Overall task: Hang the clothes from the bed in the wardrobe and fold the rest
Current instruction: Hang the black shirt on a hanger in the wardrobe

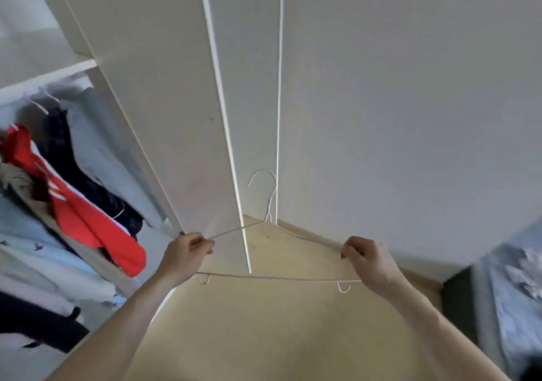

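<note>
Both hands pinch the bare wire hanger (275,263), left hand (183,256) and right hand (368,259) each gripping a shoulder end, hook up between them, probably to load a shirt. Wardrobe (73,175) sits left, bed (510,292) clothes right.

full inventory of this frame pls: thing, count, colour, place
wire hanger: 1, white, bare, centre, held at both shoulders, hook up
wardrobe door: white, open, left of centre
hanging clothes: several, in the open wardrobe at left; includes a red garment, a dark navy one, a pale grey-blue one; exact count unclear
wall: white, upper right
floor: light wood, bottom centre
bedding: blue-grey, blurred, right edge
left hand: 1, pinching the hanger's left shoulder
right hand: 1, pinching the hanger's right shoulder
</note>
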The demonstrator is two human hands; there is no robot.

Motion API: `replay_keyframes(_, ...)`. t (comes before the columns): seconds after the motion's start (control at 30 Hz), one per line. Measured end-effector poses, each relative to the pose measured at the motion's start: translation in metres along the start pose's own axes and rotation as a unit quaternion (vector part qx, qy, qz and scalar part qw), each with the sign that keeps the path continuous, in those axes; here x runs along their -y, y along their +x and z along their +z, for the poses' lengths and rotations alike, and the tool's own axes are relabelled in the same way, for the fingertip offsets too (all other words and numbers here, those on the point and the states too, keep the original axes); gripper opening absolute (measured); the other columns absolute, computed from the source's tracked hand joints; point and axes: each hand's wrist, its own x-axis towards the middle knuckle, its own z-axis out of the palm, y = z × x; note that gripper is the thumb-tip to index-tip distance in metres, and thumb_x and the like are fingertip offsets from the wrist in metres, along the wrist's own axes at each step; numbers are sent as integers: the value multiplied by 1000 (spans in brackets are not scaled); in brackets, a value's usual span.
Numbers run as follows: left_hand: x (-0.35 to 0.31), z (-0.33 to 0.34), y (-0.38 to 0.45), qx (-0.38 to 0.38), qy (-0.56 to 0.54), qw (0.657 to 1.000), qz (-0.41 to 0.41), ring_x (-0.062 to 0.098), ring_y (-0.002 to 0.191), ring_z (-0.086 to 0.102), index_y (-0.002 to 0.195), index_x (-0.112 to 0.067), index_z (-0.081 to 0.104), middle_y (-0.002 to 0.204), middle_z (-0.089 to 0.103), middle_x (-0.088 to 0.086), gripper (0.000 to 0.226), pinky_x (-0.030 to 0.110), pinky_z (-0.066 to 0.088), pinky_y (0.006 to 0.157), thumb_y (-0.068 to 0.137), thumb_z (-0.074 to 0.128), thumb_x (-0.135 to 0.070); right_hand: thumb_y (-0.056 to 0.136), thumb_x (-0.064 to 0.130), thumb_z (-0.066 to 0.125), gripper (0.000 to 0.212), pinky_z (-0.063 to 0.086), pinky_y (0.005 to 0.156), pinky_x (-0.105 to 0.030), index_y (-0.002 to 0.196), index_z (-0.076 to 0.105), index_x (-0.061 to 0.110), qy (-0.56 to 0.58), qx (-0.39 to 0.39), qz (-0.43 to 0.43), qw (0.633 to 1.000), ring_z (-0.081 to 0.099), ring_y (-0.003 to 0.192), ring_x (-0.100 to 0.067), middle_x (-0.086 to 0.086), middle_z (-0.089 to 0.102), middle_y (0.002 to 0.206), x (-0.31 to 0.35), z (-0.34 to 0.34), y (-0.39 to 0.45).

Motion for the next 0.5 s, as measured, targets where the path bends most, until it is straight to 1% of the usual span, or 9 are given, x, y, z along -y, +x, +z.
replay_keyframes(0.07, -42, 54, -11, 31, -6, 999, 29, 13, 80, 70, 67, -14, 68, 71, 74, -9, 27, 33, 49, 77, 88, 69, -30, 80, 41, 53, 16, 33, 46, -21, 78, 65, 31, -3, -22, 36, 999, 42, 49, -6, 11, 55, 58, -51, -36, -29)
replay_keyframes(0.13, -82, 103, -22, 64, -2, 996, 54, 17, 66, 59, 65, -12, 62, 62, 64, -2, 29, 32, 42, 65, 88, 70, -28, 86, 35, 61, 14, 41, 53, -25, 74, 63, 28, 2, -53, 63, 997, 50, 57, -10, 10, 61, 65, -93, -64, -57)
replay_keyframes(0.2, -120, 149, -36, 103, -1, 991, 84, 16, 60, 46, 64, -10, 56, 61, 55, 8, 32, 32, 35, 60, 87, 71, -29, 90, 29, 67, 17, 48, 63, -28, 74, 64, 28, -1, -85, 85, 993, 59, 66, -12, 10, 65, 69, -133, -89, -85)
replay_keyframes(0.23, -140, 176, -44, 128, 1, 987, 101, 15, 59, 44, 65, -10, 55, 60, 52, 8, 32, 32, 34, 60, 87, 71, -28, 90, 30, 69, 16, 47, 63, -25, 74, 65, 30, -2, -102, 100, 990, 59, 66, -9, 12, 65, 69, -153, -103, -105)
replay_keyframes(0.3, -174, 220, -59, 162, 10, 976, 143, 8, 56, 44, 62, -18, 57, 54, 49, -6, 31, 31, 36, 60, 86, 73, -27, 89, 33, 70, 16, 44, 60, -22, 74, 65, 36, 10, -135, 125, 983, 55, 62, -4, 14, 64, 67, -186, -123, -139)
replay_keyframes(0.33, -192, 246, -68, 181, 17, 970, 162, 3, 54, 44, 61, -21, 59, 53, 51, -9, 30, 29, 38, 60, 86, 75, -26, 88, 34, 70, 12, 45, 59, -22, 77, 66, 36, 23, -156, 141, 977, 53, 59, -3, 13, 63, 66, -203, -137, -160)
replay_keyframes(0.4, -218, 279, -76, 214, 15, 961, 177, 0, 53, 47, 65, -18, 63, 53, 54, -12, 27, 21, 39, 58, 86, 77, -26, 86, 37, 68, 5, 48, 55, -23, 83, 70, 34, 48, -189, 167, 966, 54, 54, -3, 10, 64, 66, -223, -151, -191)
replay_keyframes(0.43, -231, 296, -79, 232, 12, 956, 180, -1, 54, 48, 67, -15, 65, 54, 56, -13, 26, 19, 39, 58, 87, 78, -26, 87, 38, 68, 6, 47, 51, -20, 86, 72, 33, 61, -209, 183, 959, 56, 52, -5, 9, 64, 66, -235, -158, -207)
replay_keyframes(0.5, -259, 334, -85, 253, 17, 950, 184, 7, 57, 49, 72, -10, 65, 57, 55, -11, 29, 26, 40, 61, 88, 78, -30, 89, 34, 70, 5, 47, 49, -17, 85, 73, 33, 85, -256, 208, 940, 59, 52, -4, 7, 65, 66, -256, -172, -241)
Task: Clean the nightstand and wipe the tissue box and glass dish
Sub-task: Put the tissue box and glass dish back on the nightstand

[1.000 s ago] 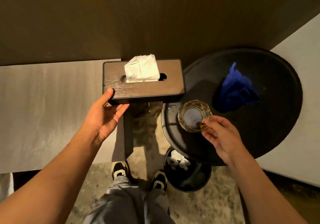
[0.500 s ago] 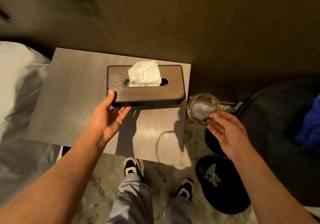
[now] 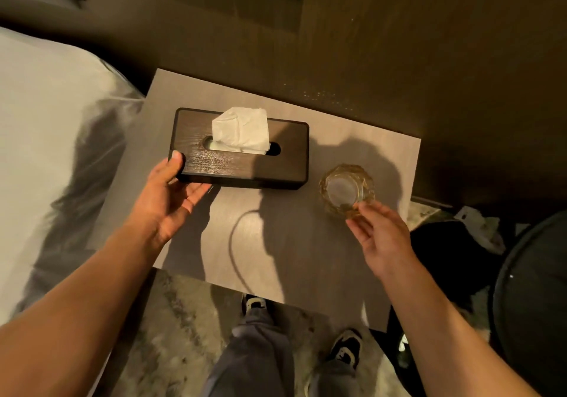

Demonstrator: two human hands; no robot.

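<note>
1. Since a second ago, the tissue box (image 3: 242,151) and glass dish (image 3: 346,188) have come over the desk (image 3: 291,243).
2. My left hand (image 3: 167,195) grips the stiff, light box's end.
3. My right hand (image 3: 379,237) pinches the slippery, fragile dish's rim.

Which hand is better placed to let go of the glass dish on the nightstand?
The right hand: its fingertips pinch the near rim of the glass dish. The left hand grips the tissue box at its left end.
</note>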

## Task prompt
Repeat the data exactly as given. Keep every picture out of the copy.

## Result of this exercise
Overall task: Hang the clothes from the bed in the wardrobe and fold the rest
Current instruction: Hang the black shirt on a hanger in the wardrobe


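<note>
Both hands pinch the bare wire hanger (275,263), left hand (183,256) and right hand (368,259) each gripping a shoulder end, hook up between them, probably to load a shirt. Wardrobe (73,175) sits left, bed (510,292) clothes right.

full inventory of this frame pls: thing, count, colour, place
wire hanger: 1, white, bare, centre, held at both shoulders, hook up
wardrobe door: white, open, left of centre
hanging clothes: several, in the open wardrobe at left; includes a red garment, a dark navy one, a pale grey-blue one; exact count unclear
wall: white, upper right
floor: light wood, bottom centre
bedding: blue-grey, blurred, right edge
left hand: 1, pinching the hanger's left shoulder
right hand: 1, pinching the hanger's right shoulder
</note>
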The demonstrator is two human hands; there is no robot.

Motion API: `replay_keyframes(_, ...)`. t (comes before the columns): seconds after the motion's start (control at 30 Hz), one per line. Measured end-effector poses, each relative to the pose measured at the motion's start: translation in metres along the start pose's own axes and rotation as a unit quaternion (vector part qx, qy, qz and scalar part qw), each with the sign that keeps the path continuous, in those axes; here x runs along their -y, y along their +x and z along their +z, for the poses' lengths and rotations alike, and the tool's own axes are relabelled in the same way, for the fingertip offsets too (all other words and numbers here, those on the point and the states too, keep the original axes); gripper opening absolute (measured); the other columns absolute, computed from the source's tracked hand joints; point and axes: each hand's wrist, its own x-axis towards the middle knuckle, its own z-axis out of the palm, y = z × x; note that gripper is the thumb-tip to index-tip distance in metres, and thumb_x and the like are fingertip offsets from the wrist in metres, along the wrist's own axes at each step; numbers are sent as integers: the value multiplied by 1000 (spans in brackets are not scaled); in brackets, a value's usual span.
Numbers run as follows: left_hand: x (-0.35 to 0.31), z (-0.33 to 0.34), y (-0.38 to 0.45), qx (-0.38 to 0.38), qy (-0.56 to 0.54), qw (0.657 to 1.000), qz (-0.41 to 0.41), ring_x (-0.062 to 0.098), ring_y (-0.002 to 0.191), ring_z (-0.086 to 0.102), index_y (-0.002 to 0.195), index_x (-0.112 to 0.067), index_z (-0.081 to 0.104), middle_y (-0.002 to 0.204), middle_z (-0.089 to 0.103), middle_x (-0.088 to 0.086), gripper (0.000 to 0.226), pinky_x (-0.030 to 0.110), pinky_z (-0.066 to 0.088), pinky_y (0.006 to 0.157), thumb_y (-0.068 to 0.137), thumb_z (-0.074 to 0.128), thumb_x (-0.135 to 0.070); right_hand: thumb_y (-0.056 to 0.136), thumb_x (-0.064 to 0.130), thumb_z (-0.066 to 0.125), gripper (0.000 to 0.212), pinky_z (-0.063 to 0.086), pinky_y (0.005 to 0.156), pinky_x (-0.105 to 0.030), index_y (-0.002 to 0.196), index_z (-0.076 to 0.105), index_x (-0.061 to 0.110), qy (-0.56 to 0.58), qx (-0.39 to 0.39), qz (-0.43 to 0.43), qw (0.633 to 1.000), ring_z (-0.081 to 0.099), ring_y (-0.003 to 0.192), ring_x (-0.100 to 0.067), middle_x (-0.086 to 0.086), middle_z (-0.089 to 0.102), middle_y (0.002 to 0.206), x (-0.31 to 0.35), z (-0.34 to 0.34), y (-0.39 to 0.45).

Motion for the next 0.5 s, as measured, targets where the path bends most, until it is straight to 1% of the usual span, or 9 are given, x, y, z along -y, +x, +z.
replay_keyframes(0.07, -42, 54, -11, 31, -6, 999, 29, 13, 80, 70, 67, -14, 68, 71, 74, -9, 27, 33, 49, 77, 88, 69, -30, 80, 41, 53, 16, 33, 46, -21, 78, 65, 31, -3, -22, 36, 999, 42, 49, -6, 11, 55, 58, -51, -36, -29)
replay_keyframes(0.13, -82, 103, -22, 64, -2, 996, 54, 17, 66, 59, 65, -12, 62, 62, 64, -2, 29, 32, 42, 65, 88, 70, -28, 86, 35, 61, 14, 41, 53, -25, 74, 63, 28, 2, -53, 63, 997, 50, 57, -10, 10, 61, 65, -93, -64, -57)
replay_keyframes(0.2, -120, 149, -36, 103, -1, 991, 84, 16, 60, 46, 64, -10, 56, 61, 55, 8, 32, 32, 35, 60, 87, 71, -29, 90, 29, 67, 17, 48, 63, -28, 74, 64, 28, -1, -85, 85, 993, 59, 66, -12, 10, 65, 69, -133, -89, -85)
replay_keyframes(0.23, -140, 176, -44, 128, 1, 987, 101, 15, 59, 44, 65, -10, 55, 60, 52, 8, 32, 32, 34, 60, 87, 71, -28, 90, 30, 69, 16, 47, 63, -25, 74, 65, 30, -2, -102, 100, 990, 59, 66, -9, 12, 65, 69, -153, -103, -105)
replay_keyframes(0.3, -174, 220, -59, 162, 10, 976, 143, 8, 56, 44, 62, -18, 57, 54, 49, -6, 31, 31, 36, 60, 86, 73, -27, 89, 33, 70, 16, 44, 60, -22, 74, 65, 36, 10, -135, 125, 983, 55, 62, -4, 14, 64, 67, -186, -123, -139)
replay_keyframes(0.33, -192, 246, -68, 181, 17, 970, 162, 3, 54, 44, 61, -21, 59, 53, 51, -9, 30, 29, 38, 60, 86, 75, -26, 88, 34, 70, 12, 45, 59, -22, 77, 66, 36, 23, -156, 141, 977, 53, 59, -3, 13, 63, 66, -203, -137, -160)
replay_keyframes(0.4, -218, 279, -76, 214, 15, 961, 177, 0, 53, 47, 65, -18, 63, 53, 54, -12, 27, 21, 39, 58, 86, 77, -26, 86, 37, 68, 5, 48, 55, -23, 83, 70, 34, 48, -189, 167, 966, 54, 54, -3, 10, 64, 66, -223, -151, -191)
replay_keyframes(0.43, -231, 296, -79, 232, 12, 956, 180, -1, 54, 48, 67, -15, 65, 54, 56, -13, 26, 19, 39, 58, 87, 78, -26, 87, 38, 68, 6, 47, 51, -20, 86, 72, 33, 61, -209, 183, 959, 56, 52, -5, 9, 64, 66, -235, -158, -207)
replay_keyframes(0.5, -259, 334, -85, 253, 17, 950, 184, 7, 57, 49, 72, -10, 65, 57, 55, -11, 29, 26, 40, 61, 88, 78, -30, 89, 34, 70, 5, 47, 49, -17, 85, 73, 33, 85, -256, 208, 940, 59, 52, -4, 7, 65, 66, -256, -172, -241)
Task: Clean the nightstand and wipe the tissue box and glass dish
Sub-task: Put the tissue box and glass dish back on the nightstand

[1.000 s ago] 
[0.500 s ago] 
[now] 

Demonstrator: two human hands; no robot.

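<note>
1. Since a second ago, the tissue box (image 3: 242,151) and glass dish (image 3: 346,188) have come over the desk (image 3: 291,243).
2. My left hand (image 3: 167,195) grips the stiff, light box's end.
3. My right hand (image 3: 379,237) pinches the slippery, fragile dish's rim.

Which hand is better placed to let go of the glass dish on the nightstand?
The right hand: its fingertips pinch the near rim of the glass dish. The left hand grips the tissue box at its left end.
</note>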

Work on the exercise is complete.